See You Later Alligator Bill Haley Decca 1956.png
Single by Bill Haley & His Comets
ReleasedFebruary 1, 1956
RecordedDecember 12, 1955
GenreRock and roll
LabelDecca Records
Songwriter(s)Robert Guidry
Producer(s)Milt Gabler

"See You Later, Alligator" is a 1950s rock and roll song written and first recorded by American singer-songwriter Bobby Charles. The song was a Top Ten hit for Bill Haley and His Comets in 1956 in the United States.


Originally entitled "Later, Alligator", the song, based on a 12-bar blues chord structure (141541),[1] was written by Louisiana songwriter Robert Charles Guidry and first recorded by him under his professional name "Bobby Charles" in 1955. His recording was released on Chess Records under the title "Later, Alligator" as 1609 in November 1955 backed with "On Bended Knee". Guidry, a Cajun musician, adopted a New Orleans-influenced blues style for the recording. The melody of the song was borrowed from bluesman Guitar Slim's "Later for You, Baby" which was recorded in 1954.[2] Guidry also wrote "Walking to New Orleans", which was recorded by Fats Domino.

The song was also recorded by Roy Hall, who had written and recorded "Whole Lotta Shakin' Goin' On" ten weeks before, on December 1, 1955, at a Nashville session.

Bill Haley recording[edit]

The most famous recording of the song,[3] however, was that created on December 12, 1955. by Bill Haley & His Comets at a recording session for Decca Records.[4] Unlike most of Haley's recordings for Decca, which were created at the Pythian Temple studio in New York City,[Note 1] "Alligator" and its flip-side, "The Paper Boy (On Main Street U.S.A.)", were recorded at the Decca Building in New York. The song was featured in Rock Around the Clock, a musical film Haley and the Comets began shooting in January 1956. Regarding the claim that Decca records released this disk on February 1, 1956, in both 45 and 78 formats,[5] Billboard had already listed the song as debuting on January 14, 1956, on the Best Sellers in Stores chart at no. 25 and on the Top 100 at no. 56.[6] The Decca single peaked at no. 6 on the Billboard and CashBox pop singles chart in 1956.[7]

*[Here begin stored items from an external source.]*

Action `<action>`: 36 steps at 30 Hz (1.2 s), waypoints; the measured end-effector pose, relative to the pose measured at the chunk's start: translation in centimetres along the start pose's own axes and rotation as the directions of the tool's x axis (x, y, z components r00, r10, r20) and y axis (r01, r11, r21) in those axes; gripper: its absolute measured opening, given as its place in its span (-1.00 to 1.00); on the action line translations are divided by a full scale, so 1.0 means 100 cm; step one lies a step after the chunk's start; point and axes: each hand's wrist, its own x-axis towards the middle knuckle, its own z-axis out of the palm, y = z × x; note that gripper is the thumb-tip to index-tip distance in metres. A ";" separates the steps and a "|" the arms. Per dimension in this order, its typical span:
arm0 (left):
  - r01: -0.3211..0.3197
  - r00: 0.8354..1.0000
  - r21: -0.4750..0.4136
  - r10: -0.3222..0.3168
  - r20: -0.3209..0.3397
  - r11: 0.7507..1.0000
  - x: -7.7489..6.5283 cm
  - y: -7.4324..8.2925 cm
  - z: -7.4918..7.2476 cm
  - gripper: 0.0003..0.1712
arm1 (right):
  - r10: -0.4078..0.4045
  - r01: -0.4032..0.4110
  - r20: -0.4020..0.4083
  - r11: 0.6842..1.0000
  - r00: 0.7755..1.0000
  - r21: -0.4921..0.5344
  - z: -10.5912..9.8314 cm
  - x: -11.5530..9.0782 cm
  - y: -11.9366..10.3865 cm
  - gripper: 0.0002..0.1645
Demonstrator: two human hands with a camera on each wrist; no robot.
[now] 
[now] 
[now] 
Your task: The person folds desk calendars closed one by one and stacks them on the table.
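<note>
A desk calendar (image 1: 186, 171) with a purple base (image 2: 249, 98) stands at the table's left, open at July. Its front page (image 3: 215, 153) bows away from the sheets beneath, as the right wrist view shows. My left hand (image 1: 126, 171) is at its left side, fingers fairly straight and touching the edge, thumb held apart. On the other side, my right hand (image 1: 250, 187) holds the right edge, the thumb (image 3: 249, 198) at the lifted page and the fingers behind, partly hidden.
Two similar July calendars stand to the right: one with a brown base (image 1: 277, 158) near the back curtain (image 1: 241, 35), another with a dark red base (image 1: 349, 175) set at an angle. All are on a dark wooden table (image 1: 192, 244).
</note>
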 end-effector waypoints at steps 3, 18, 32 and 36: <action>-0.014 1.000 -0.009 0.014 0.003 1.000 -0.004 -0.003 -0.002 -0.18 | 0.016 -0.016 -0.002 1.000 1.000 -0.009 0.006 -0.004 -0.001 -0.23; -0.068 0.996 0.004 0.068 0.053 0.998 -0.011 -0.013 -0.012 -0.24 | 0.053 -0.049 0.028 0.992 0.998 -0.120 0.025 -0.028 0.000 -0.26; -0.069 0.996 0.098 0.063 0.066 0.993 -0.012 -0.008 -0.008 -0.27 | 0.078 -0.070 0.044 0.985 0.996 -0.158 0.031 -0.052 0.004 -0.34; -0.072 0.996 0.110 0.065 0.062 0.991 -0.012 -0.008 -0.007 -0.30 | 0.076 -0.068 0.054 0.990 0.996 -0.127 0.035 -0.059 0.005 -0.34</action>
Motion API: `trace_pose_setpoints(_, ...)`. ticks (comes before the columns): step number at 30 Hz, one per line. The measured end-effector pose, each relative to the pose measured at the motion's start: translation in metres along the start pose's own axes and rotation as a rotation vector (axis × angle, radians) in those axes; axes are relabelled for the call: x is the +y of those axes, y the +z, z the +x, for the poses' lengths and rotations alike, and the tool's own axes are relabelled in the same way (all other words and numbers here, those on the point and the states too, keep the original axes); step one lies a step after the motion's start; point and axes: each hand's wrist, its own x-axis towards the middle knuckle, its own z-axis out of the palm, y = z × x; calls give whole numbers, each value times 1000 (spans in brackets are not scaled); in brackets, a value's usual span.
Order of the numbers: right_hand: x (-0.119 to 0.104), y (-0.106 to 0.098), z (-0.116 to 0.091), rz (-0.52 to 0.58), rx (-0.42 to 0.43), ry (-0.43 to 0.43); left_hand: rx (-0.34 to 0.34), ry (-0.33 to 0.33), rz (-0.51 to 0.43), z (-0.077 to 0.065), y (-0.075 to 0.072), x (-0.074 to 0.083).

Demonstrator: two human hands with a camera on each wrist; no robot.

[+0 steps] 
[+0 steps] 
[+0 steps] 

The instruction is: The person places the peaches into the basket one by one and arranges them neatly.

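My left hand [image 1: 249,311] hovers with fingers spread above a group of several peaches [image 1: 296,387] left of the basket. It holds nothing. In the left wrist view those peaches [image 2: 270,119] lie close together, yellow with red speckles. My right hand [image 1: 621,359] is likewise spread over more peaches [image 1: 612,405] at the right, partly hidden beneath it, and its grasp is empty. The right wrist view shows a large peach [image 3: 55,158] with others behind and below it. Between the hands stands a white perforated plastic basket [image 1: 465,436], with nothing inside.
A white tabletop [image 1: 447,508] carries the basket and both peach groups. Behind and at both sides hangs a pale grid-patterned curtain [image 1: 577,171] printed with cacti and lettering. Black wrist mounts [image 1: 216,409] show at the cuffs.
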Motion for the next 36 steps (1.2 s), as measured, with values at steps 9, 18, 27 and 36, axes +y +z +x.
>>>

Haley's arrangement of the song is faster-paced than Guidry's original, and in particular the addition of a two-four beat changed the song from a rhythm and blues "shuffle" to rock and roll. The song also has a more light-hearted beat than the original, starting out with a high-pitched, childlike voice (belonging to Haley's lead guitarist, Franny Beecher) reciting the title of the song. The ending of the song was virtually identical to the conclusion of Haley's earlier hit, "Shake, Rattle and Roll".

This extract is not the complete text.